My right hon. Friend is quite right about continuing. I hope that she will continue the pressure to ensure that our elite athletes can get to the Olympics and win recognition. Surely she recognises that the prize is not just a gold medal; it is what the athletes do for the status of the clubs that they come from and the part that they play in their community as role models. They send a signal back to every youngster that, with determination and support, they too can get there.
I thank my hon. Friend for that. He is absolutely right. That is why one of the important developments of recent years has been the willingness and the enthusiasm of so many of our lottery-funded athletes to go into schools, work with local clubs and provide precisely the kind of leadership and powerful role modelling that young people want.
I associate the Conservative side of the House with the Secretary of State's remarks regarding the success of our athletes in the indoor championships. She has just confirmed that no progress at all has been made in raising the £100 million of private money of the £300 million that the Chancellor alluded to more than a year ago. Can she further inform the House what kind of progress is being made in those negotiations, or is this just another case of press-release politics?
The hon. Gentleman fails to listen and then thinks that he can assert his view as fact if he stands at the Dispatch Box and shouts. With great respect, I have just given Mr. Foster an answer to that question and I made it absolutely clear that there are discussions between potential private sector partners and UK Sport and that all that is timely, because the money is not needed until after the Beijing games. When it is needed, it will be in place.
Is that not yet another example of the Chancellor's incompetence when it comes to money and the Olympics? It was the Chancellor who signed off the Secretary of State's budget, which is now two or three times the original figure. It was the Chancellor who announced in the Daily Mail that he would get the nation fit for the Olympics, but who has not produced an extra penny to fund them, and the Chancellor who is now contemplating another devastating attack—
Order.

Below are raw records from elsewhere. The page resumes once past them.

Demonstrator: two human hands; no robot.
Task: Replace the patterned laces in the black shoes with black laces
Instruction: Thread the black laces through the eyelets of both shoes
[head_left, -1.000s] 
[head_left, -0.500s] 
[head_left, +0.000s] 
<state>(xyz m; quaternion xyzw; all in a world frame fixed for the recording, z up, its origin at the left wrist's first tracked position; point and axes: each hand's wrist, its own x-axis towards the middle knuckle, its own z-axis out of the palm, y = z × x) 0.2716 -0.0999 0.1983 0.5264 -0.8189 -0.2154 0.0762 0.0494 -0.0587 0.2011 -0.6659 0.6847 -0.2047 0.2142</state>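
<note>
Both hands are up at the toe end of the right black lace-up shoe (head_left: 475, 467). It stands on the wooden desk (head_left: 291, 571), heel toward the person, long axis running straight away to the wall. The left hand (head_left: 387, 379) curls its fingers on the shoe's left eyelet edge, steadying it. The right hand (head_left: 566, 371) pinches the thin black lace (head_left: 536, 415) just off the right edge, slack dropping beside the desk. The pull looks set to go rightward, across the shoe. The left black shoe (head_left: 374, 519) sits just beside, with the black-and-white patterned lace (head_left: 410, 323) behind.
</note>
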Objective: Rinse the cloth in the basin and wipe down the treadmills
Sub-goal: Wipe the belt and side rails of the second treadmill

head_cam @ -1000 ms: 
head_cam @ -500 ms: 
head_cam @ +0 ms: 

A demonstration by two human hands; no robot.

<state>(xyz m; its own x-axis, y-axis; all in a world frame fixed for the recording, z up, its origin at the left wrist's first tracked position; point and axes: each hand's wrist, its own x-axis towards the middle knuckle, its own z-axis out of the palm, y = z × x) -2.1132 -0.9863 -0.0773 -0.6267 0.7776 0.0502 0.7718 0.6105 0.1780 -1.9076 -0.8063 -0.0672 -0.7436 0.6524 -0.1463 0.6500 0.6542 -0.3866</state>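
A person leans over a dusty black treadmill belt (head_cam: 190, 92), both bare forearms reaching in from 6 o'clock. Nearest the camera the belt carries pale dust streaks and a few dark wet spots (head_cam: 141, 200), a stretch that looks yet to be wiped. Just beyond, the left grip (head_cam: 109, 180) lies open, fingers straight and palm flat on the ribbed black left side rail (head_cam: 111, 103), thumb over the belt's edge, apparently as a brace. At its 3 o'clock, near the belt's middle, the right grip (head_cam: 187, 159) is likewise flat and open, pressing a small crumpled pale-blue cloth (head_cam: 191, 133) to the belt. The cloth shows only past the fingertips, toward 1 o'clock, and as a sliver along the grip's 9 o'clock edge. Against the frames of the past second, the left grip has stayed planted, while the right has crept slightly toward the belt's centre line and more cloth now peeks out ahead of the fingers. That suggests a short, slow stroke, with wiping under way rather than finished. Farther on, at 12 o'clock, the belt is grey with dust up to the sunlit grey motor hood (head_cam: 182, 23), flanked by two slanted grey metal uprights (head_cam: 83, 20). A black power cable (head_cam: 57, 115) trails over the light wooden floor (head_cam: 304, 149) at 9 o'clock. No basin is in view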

It is all right for Front Benchers to read. They need a bit more assistance than Back Benchers.
The Chancellor is contemplating another raid on the lottery to pay for his incompetence. Surely it is not the performance of elite athletes in 2012 that we should worry about, but the performance of the Chancellor, which is seriously undermining the credibility of the Olympics.
Mr. Speaker, you were very kind to the hon. Gentleman, who needs as much help as he can get. The House should beware when he starts shouting, because there was no substance whatever in what he had to say. The plan to raise money for elite sport from the private sector, agreed as part of the elite sports funding agreement, is under way. It will be negotiated, and will be in place when it is ready.